**Problem description:** Reproduce exactly the lines of the material beneath, from the line that contains "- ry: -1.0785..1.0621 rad" to the line that contains "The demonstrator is", both included, and no other lines.
#### Stored data ####
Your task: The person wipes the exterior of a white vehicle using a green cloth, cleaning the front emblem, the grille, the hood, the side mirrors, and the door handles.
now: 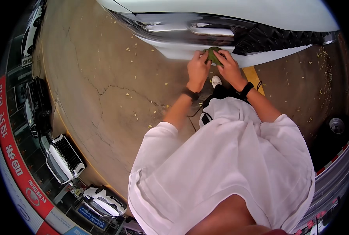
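My left hand (198,69) and my right hand (229,67) meet in front of a white car's front bumper (174,51). Between them is a small crumpled green piece (213,55), cloth or something like it, gripped by the fingers of both hands. It is right at the bumper's lower part; whether it touches the paint I cannot tell. Just above it lies the dark headlight (198,32) with bright chrome-like strips. A black patterned grille (276,38) runs off to the right of the lamp. Both my wrists carry dark bands.
Cracked concrete ground (104,88) with scattered yellow leaves surrounds me. A yellow painted strip (253,77) lies beside my right hand. Other vehicles, such as a white pickup (63,160) and a black vehicle (37,108), stand along the left. A white shoe (216,81) shows below my hands.
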`<act>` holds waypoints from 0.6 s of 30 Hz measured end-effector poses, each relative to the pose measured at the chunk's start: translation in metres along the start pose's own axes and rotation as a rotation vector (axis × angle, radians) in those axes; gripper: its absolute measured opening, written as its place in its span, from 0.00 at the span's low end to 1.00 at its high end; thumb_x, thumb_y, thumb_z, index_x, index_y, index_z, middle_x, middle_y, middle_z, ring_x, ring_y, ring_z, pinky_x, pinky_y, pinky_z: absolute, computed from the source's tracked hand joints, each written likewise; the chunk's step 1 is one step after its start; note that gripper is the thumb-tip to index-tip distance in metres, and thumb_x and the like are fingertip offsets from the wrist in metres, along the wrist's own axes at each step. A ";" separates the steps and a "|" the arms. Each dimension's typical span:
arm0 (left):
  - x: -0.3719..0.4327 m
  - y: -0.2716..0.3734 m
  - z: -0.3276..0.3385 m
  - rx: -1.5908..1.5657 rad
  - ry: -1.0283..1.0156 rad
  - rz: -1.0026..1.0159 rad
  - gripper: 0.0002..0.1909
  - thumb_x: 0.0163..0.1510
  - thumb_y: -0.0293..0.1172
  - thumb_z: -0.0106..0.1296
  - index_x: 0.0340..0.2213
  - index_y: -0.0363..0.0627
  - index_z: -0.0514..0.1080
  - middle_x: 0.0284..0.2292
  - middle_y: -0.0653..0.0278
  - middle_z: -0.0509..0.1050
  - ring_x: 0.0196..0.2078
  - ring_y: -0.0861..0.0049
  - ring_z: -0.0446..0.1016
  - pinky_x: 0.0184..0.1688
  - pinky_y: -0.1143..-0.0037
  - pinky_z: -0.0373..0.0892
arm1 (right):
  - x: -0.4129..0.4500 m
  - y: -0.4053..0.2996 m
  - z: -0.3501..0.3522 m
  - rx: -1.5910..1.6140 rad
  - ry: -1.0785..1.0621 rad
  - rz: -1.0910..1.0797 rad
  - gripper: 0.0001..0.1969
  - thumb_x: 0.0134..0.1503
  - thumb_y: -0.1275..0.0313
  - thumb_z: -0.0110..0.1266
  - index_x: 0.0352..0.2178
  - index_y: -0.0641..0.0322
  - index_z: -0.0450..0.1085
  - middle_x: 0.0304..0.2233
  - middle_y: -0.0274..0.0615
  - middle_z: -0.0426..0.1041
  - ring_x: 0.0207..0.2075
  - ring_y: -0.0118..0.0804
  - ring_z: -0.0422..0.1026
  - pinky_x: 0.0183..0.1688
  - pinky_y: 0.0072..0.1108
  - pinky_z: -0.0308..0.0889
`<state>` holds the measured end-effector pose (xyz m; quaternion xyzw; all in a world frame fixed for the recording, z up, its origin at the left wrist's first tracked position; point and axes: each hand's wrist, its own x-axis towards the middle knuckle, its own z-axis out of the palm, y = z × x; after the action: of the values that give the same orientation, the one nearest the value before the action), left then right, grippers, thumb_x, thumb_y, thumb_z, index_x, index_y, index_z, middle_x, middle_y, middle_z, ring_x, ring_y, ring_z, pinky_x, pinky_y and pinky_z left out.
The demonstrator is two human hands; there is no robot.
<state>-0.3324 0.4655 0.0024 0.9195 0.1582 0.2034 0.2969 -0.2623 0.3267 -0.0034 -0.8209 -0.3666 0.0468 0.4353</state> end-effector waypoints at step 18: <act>-0.024 0.009 -0.015 0.035 0.077 -0.156 0.20 0.42 0.18 0.56 0.40 0.43 0.73 0.34 0.57 0.71 0.32 0.60 0.73 0.31 0.69 0.71 | -0.006 -0.002 0.020 0.313 -0.104 -0.012 0.32 0.42 0.85 0.57 0.52 0.60 0.62 0.51 0.44 0.61 0.49 0.50 0.66 0.48 0.30 0.66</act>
<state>-0.3587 0.4562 0.0121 0.9009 0.2441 0.2120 0.2895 -0.2761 0.3372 -0.0158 -0.7375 -0.3816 0.1432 0.5385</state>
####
**Answer below:**
  - ry: -1.0785..1.0621 rad
  - rz: -1.0910..1.0797 rad
  - gripper: 0.0001..0.1969
  - thumb_x: 0.0134..0.1503
  - thumb_y: -0.1275..0.0313
  - thumb_z: -0.0110..0.1266
  - index_x: 0.0352..0.2178
  - index_y: -0.0641..0.0322
  - index_z: -0.0450..0.1085
  - middle_x: 0.0304..0.2233
  - middle_y: -0.0274..0.0615
  - middle_z: -0.0426..0.1041
  - ring_x: 0.0207..0.2075
  - ring_y: -0.0118..0.0804
  - ring_z: -0.0422..0.1026
  - pinky_x: 0.0183..0.1688
  - pinky_y: 0.0072..0.1108
  - pinky_z: -0.0308..0.0889
`<state>` holds the measured end-effector pose (xyz m; quaternion xyzw; all in a world frame fixed for the recording, z up, its origin at the left wrist's first tracked position; point and axes: each hand's wrist, its own x-axis towards the middle knuckle, its own z-axis out of the palm, y = z × x; after the action: of the values that give the same orientation, the one nearest the value before the action), left then right, grippers, thumb_x, thumb_y, thumb_z, index_x, index_y, index_z, middle_x, middle_y, middle_z, ring_x, ring_y, ring_z, pinky_x, pinky_y and pinky_z left out.
The demonstrator is two human hands; there is no robot.

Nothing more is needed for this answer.